In early 2026, the company entered a partnership with FOX Entertainment and content creator Dhar Mann to produce a slate of 40 original vertical microdrama series. The content is set to debut exclusively on the My Drama platform, with global distribution handled by FOX Entertainment Global.

== Overview ==
Holywater Tech develops and publishes the following applications, among which is a book app, a content platform My Muse and My Drama, a platform for streaming vertical video series, offering mobile users short episodes (1–2 minutes). The platform ranks among the top platforms in its niche in Europe and the United States.
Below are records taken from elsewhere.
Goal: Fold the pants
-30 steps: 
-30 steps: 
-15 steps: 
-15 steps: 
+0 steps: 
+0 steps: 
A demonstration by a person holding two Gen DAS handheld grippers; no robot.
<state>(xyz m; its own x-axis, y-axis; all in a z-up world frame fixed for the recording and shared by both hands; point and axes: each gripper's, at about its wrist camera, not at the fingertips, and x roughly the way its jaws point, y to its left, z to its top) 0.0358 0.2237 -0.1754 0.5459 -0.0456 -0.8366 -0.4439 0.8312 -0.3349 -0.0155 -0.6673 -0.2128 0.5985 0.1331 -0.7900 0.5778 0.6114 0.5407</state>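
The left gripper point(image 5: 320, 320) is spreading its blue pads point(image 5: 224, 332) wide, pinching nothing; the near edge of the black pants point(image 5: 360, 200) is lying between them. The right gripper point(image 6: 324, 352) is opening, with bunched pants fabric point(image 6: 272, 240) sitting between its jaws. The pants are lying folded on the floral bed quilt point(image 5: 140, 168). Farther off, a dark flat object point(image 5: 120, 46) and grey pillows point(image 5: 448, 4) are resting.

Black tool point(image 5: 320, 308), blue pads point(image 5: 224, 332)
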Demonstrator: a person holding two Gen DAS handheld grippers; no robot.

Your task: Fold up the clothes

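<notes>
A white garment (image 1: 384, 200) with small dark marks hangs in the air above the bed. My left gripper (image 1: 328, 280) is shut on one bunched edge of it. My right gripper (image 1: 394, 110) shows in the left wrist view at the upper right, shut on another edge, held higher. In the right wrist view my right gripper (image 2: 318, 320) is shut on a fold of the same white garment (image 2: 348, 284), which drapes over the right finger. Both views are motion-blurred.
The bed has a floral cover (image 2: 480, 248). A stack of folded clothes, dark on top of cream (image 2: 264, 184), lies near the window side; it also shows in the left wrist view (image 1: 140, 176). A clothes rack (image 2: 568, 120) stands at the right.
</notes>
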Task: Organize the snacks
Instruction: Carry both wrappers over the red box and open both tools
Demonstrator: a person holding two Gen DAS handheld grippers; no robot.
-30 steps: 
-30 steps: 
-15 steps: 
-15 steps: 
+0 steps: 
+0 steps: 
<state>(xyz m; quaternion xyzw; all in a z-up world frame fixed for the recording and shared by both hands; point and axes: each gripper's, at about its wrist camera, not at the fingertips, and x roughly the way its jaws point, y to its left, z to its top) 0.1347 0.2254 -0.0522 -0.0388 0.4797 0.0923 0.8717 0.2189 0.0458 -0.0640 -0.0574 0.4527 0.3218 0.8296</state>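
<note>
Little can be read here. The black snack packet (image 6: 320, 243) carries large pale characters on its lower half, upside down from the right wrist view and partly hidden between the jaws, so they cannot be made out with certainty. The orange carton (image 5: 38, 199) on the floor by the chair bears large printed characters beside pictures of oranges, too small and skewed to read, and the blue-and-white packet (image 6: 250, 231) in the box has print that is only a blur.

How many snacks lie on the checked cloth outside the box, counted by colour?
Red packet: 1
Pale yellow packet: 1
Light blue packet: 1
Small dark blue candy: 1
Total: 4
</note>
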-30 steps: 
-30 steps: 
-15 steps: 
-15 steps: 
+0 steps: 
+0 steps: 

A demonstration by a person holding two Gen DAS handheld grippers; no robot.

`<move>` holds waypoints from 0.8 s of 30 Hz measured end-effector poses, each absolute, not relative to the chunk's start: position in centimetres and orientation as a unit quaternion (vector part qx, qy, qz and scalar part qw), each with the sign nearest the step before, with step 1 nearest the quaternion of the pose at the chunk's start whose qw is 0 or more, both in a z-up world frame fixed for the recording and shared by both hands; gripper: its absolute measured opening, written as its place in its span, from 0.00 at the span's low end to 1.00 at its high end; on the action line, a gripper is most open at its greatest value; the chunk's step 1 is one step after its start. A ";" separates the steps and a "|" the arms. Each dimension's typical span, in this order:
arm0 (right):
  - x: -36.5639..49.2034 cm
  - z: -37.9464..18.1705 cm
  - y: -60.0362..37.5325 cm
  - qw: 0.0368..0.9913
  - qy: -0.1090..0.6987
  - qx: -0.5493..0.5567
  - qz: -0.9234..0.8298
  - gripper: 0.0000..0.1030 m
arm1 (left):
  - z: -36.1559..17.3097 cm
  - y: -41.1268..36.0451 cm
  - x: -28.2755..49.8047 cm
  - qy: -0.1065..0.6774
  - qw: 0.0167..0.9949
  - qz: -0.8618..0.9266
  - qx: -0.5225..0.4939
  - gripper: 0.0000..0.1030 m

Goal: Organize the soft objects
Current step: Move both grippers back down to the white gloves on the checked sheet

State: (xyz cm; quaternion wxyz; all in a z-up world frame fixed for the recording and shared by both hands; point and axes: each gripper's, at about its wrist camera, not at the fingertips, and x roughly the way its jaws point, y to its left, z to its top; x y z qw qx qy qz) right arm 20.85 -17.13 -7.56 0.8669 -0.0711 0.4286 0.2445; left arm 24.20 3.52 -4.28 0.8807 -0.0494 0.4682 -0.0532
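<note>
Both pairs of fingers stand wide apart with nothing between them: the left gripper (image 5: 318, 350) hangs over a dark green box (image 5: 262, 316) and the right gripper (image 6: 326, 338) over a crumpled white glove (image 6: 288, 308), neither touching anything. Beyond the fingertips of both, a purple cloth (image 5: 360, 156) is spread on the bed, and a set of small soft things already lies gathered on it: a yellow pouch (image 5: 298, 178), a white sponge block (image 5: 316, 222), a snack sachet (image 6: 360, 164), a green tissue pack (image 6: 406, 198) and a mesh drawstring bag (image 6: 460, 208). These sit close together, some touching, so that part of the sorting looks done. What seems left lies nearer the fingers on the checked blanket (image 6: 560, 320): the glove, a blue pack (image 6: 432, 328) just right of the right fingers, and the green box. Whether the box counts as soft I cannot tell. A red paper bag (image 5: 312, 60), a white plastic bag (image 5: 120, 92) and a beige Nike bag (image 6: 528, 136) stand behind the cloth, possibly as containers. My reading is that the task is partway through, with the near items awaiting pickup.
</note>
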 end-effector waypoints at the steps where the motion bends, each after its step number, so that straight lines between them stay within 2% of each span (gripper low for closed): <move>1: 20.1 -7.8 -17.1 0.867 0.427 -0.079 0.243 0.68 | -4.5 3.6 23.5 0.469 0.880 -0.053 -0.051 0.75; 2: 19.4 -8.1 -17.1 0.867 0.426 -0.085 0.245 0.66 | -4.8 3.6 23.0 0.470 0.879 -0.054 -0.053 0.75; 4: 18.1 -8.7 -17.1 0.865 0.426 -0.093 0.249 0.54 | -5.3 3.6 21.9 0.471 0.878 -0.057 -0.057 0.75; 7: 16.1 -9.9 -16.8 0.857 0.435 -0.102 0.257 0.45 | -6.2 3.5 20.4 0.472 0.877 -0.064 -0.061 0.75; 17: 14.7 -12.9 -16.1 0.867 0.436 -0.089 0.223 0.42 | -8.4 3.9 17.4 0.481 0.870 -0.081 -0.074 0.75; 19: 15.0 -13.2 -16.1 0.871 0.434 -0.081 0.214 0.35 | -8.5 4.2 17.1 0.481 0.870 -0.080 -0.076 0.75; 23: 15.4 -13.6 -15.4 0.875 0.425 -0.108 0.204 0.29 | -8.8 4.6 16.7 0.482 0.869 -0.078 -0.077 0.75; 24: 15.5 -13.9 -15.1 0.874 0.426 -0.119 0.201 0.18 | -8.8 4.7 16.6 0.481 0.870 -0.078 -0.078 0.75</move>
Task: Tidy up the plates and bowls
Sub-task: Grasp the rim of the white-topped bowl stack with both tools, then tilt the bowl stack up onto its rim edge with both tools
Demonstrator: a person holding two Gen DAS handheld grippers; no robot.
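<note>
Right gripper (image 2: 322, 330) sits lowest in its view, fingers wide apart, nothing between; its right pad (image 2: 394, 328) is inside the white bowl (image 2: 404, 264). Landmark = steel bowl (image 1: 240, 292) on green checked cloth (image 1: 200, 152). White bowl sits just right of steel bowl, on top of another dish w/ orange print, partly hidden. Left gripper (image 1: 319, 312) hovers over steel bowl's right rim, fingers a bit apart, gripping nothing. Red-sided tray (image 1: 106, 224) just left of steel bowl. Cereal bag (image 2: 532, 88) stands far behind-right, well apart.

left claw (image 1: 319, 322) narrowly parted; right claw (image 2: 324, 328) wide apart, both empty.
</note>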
As of January 2026, the company’s applications have been installed over 100 million times.

In collaboration with Vivat Publishing, the company Holywater Tech also launched the project "PYSHY" — a contest for authors in the romantic fiction genre aimed at promoting their work internationally. Out of 444 submissions, a book by author Stephanie Lin became the basis for the vertical series Young Elite. The series became a hit in the U.S. and Europe, garnering over 10 million views on the vertical series platform My Drama.

== Products ==
Holywater Tech is developing an ecosystem comprising the following products:

- My Passion — a book app.
- My Drama — a platform for vertical video series offering short episodes (1–2 minutes) tailored to a modern audience. My Drama ranks among the top platforms in its niche in Europe and the United States.
- My Muse — a platform for vertical series produced with the support of AI.

The company’s apps have been downloaded more than 100 million users in total, with over a million new users every month.